MaJoR - 10 November 2009 - 21:59

He was making money with this error, and nice enough to point it out and not reveal how to do it. If I was making money from a website the last thing I would do is tell the site it was broken! So he did something very nice by pointing the out the error.
But despite his benevolence, MS got all ticked off. They should have worked with him to figure out the ins and outs of the error then shut it down, and allow him to continue doing what he was doing as a reward and to stimulate them to fix it quickly. Instead, they vilified him. There is only one option left to him: reveal how to steal money from MS to the rest of the world. They could lose a ton before MS swats the problem.
M_Lyons10 - 11 November 2009 - 02:17

MaJoR said,
He was making money with this error, and nice enough to point it out and not reveal how to do it. If I was making money from a website the last thing I would do is tell the site it was broken! So he did something very nice by pointing the out the error.
But despite his benevolence, MS got all ticked off. They should have worked with him to figure out the ins and outs of the error then shut it down, and allow him to continue doing what he was doing as a reward and to stimulate them to fix it quickly. Instead, they vilified him. There is only one option left to him: reveal how to steal money from MS to the rest of the world. They could lose a ton before MS swats the problem.
Yeah, having not seen the blog I can't come to a conclusion on it, but it does seem like he did the right thing. I don't know all the facts though of course, so who knows.
GreyWolf - 10 November 2009 - 14:26

I don't think responding to fraud is "heavy handed."
M_Lyons10 - 11 November 2009 - 02:18

No, if that was in fact what was occurring, I see nothing wrong with the response. We don't of course know what the situation entailed. It seems like the assumption (As it tends to be) is that Microsoft is just wrong... LOL
SojIrOu - 10 November 2009 - 14:28

I spot a typo in the letter. lol.
BaZurk - 10 November 2009 - 14:33

You have to love Microsoft I personally love their software but hate when they act like this. Fix the damn mistake and dont jump down the guys throat who caught it or next time he wont bother to post it, just exploit it.
Julius Caro - 10 November 2009 - 14:39

BaZurk said,
You have to love Microsoft I personally love their software but hate when they act like this. Fix the damn mistake and dont jump down the guys throat who caught it or next time he wont bother to post it, just exploit it.
Well, if he's a merchant that uses bing cashback (or whatever the hell that is), it makes more sense that he reports it to microsoft instead of divulging the vulnerability. After all, if he's a merchant it's in his best interest that people don't cheat the whole thing
DarkNovaGamer - 10 November 2009 - 19:01

BaZurk said,
You have to love Microsoft I personally love their software but hate when they act like this. Fix the damn mistake and dont jump down the guys throat who caught it or next time he wont bother to post it, just exploit it.
If he had good intentions he would have reported it directly to Microsoft. Obviously he did not post it with good intentions. Maybe you should open your eyes and realize not everyone these days do things for good.
Microsoft did the right thing, they gave him a chance to take it down before creating any legal action.
daPhoenix - 10 November 2009 - 20:10

DarkNovaGamer said,
If he had good intentions he would have reported it directly to Microsoft.

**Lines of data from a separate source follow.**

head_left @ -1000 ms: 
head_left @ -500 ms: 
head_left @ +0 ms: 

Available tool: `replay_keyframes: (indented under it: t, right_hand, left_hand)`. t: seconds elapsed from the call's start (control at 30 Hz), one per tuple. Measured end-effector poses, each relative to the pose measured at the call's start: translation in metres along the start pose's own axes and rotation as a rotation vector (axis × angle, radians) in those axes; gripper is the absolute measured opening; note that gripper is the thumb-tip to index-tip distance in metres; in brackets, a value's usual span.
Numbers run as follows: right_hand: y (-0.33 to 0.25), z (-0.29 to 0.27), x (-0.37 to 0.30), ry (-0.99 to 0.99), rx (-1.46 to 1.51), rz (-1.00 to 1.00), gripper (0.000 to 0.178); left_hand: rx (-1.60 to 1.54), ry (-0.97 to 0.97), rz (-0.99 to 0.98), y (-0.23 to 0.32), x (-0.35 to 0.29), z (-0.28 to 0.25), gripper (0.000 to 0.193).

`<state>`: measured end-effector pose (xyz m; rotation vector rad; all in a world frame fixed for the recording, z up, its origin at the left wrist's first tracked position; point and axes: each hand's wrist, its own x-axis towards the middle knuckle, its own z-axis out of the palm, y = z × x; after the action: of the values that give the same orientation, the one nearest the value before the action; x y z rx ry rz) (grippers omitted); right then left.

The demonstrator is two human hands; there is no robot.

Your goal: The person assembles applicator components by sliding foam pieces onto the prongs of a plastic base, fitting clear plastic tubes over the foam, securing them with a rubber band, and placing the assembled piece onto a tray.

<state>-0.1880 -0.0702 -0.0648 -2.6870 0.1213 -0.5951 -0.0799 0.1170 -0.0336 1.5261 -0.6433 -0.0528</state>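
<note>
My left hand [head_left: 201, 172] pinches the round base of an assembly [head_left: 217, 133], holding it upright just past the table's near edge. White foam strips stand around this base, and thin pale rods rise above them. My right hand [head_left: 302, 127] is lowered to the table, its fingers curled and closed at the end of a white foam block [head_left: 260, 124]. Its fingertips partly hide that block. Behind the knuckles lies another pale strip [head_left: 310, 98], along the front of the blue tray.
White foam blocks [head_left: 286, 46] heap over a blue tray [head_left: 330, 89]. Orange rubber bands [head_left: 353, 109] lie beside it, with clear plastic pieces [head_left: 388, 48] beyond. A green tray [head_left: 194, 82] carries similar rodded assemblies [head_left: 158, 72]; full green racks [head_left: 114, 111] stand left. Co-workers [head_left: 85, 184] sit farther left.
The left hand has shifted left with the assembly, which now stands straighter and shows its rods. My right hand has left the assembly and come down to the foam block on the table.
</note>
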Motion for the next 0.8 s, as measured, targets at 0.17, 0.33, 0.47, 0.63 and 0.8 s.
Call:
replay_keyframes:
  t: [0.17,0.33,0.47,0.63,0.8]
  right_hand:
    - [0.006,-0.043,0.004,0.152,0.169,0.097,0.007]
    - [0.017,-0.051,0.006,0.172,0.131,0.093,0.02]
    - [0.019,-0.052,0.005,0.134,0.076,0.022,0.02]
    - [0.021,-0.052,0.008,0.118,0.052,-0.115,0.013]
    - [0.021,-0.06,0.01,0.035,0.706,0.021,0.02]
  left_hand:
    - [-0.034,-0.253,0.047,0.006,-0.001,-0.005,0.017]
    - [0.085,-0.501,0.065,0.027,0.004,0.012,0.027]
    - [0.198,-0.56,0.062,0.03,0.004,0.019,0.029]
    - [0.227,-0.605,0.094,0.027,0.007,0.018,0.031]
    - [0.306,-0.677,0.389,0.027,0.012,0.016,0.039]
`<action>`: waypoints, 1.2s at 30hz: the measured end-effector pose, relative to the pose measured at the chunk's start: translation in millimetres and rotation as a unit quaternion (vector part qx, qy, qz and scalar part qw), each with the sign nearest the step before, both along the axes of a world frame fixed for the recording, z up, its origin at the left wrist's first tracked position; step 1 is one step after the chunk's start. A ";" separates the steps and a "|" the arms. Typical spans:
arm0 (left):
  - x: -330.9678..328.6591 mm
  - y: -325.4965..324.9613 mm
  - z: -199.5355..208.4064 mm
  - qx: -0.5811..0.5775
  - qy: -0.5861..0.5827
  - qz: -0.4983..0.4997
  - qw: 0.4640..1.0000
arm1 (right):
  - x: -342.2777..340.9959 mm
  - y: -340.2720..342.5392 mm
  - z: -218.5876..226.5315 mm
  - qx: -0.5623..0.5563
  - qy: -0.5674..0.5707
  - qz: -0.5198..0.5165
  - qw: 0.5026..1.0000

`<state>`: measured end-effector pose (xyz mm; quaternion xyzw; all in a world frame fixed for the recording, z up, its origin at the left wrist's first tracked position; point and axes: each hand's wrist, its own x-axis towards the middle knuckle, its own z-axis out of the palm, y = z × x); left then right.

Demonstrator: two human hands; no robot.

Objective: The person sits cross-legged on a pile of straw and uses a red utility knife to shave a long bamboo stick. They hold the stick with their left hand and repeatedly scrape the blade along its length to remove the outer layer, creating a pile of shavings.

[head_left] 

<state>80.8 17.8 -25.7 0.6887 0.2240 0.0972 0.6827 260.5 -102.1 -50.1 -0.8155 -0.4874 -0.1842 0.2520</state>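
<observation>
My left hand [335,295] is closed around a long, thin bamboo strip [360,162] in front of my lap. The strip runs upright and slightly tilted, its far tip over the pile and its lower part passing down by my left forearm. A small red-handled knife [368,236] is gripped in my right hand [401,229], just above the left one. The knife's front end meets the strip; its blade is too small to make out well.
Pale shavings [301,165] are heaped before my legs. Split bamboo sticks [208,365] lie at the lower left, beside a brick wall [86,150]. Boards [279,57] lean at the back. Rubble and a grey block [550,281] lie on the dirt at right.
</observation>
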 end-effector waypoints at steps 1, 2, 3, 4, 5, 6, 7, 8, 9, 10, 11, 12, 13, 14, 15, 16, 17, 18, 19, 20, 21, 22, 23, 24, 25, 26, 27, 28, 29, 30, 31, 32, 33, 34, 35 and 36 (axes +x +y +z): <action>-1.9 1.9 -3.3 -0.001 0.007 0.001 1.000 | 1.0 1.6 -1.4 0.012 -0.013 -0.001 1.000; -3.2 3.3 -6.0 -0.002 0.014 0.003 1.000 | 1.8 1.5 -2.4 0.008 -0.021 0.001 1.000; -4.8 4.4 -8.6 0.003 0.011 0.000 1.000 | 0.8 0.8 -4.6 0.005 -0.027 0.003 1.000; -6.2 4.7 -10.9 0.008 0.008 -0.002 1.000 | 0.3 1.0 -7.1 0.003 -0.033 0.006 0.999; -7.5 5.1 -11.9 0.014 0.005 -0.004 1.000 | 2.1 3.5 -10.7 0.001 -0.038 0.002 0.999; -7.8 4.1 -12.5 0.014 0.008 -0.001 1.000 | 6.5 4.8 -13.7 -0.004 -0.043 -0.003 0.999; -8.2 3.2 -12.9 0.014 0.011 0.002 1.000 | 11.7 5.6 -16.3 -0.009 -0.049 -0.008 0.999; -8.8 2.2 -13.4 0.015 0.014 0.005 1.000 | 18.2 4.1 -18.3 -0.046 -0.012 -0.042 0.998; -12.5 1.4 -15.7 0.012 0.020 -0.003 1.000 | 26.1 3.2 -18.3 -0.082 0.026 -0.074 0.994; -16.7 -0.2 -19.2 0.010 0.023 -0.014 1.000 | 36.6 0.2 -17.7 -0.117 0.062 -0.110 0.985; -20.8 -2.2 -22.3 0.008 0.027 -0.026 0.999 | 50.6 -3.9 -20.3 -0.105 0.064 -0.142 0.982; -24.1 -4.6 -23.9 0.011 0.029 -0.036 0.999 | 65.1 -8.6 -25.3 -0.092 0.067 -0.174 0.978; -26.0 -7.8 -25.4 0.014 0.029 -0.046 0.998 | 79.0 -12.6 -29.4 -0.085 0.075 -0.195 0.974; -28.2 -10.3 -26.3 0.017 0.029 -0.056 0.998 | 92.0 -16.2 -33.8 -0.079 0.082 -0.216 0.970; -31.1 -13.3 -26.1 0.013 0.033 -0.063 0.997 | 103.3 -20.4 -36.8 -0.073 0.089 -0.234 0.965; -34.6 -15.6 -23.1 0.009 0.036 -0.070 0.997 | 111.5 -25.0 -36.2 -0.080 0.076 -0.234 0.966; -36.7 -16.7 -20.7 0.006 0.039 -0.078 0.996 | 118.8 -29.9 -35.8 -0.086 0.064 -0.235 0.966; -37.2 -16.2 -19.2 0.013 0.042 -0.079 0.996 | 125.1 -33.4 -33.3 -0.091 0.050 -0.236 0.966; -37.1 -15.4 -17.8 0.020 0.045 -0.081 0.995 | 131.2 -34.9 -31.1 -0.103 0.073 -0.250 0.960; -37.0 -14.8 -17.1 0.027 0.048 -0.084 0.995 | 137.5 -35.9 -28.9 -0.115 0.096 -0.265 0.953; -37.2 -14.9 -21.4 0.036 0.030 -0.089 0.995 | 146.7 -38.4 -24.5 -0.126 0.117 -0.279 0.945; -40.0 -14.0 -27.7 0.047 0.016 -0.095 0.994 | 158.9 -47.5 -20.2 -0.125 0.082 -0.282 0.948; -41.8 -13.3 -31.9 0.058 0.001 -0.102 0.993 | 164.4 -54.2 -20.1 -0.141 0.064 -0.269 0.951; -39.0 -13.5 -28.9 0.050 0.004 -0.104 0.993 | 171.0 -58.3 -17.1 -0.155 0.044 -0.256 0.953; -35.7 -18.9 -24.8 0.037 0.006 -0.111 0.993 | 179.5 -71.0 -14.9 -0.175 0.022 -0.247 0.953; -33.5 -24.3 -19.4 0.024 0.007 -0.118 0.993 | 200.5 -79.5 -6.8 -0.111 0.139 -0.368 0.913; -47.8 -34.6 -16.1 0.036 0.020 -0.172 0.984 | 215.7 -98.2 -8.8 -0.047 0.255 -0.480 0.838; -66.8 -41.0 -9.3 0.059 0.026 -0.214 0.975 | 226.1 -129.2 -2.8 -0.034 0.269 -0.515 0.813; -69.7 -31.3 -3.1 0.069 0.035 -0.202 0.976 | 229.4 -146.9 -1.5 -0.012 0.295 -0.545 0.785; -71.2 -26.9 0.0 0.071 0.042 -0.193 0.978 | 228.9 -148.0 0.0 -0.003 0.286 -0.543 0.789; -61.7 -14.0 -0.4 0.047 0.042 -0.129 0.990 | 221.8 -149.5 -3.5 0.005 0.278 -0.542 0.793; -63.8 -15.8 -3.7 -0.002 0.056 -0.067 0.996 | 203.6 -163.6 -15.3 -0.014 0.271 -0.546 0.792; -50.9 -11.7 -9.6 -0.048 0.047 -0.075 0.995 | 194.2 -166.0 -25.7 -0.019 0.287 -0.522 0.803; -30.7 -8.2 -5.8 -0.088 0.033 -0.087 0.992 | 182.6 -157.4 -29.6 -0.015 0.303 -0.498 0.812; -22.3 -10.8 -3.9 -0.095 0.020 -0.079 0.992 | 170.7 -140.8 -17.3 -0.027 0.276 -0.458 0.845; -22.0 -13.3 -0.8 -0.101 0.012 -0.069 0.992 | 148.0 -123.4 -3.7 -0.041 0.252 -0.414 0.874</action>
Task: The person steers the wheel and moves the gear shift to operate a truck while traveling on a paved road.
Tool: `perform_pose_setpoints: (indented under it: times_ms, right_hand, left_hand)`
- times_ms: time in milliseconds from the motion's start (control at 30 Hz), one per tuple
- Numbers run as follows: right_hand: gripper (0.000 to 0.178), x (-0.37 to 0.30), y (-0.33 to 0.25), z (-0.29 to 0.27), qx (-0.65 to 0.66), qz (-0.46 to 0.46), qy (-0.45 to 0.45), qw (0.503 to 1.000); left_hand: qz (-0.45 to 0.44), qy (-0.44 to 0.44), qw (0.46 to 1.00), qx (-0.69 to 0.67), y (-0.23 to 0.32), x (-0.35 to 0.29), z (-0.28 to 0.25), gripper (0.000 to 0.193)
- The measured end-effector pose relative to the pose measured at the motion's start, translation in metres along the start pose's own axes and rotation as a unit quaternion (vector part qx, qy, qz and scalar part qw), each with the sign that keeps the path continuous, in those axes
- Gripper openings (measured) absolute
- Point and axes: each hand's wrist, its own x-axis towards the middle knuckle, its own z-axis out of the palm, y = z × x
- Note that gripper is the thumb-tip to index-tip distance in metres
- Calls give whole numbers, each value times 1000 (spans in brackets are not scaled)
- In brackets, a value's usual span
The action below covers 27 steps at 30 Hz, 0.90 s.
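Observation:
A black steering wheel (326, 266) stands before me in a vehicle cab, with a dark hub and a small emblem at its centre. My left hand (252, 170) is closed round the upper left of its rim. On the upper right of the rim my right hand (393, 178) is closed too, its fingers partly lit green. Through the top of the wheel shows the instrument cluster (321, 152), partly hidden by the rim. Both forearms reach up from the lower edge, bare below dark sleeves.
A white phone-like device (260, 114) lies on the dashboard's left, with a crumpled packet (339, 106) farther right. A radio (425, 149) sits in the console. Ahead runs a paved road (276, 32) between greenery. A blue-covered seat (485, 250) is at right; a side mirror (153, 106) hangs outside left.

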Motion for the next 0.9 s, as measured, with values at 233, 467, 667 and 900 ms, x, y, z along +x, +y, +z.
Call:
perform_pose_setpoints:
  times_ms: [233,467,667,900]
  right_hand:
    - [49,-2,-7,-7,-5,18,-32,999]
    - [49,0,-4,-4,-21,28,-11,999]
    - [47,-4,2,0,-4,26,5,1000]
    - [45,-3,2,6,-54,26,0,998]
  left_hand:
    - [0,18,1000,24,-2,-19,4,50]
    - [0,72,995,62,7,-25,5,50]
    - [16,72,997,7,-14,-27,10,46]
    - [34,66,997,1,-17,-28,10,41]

So Microsoft can keep their "we have no security problems" track record while blaming everyone else?
Tsk tsk.
M_Lyons10 - 11 November 2009 - 02:20

daPhoenix said,
So Microsoft can keep their "we have no security problems" track record while blaming everyone else?
Tsk tsk.
What? I would say that reporting it to the company who develops whatever has a security vulnerability, is not only common practice, but appropriate. I see nothing wrong with expecting that at all...
+Anarkii - 10 November 2009 - 14:46

If I ever got a letter like that from lawyers in the USA id reply to them in the same fashion as the pirate bay did lol. But then again I dont live in America where they actually can make good on the threats carried within...
XerXis - 10 November 2009 - 14:53

standard response from Microsoft (and imho nothing wrong with it) he should have reported the bug to microsoft instead of posting about on his blog.
DomZ - 10 November 2009 - 15:39

He has no obligation to report the bug to microsoft, and as far as I am concerned he can post whatever he likes on his blog.
GP007 - 10 November 2009 - 16:12

So if he happend to come accross some private data about you or others and just decided to post it on his blog that'd be fine right?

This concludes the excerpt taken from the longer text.